I am co-editor and co-author, together with Anna Poletti, of Graphic Medicine (University of Hawai‘i Press/Biography: An Interdisciplinary Quarterly 2022), a collection in which comics artists and scholars of life writing, literature, and comics explore the lived experience of illness and disability through original texts, images, and the dynamic interplay between the two. By treating illness and disability as an experience of fundamentally changed living, rather than a separate narrative episode organized by treatment, recovery, and a return to “normal life,” Graphic Medicine asks what it means to give and receive care. The collection was awarded an Honorable Mention "Best Special Issue" category of the 2022 Council of Editors of Learned Journals awards, and was nominated for an Eisner Award in the category of best Academic / Scholarly Publication.

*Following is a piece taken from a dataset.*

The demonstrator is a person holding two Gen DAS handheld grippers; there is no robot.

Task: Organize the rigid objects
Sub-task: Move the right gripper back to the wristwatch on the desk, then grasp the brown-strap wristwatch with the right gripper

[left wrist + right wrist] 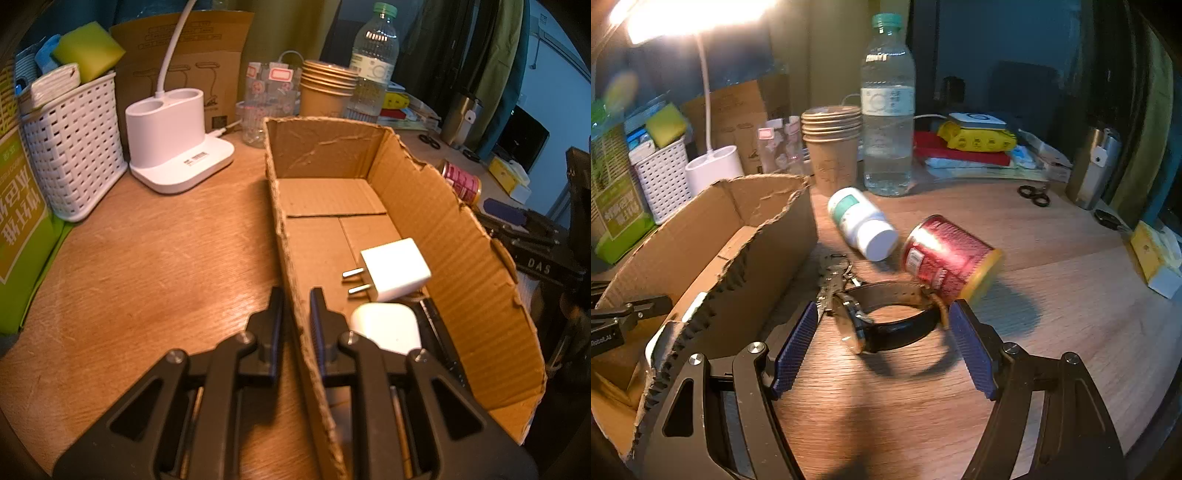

I am also co-editor and co-author, together with Simon Grennan and Rik Spanjers, of Key Terms in Comics Studies (Palgrave Macmillan 2022), a glossary of over 300 terms and critical concepts currently used in the Anglophone academic study of comics, written by nearly 100 international and contemporary experts from the field. My other co-edited collected volumes include: Comics and Power: Representing and Questioning Culture, Subjects, and Communities (Cambridge Scholars 2015), “Comics in Art/Art in Comics” (Image [&] Narrative 2016), "As Slowly as Possible" (ASAP/Journal 2019), and "Drawing Yourself In and Out of It" (Digressions 2019).
I hold the Basic and Senior Teaching Qualifications (BKO and SKO) and teach in the BA programme Literature and Society, the MA programme Literature in a Visual Culture, and the RMA programme Literary Studies. I also act as faculty advisor for the creative writing and experimental image/text journal Expanded Field.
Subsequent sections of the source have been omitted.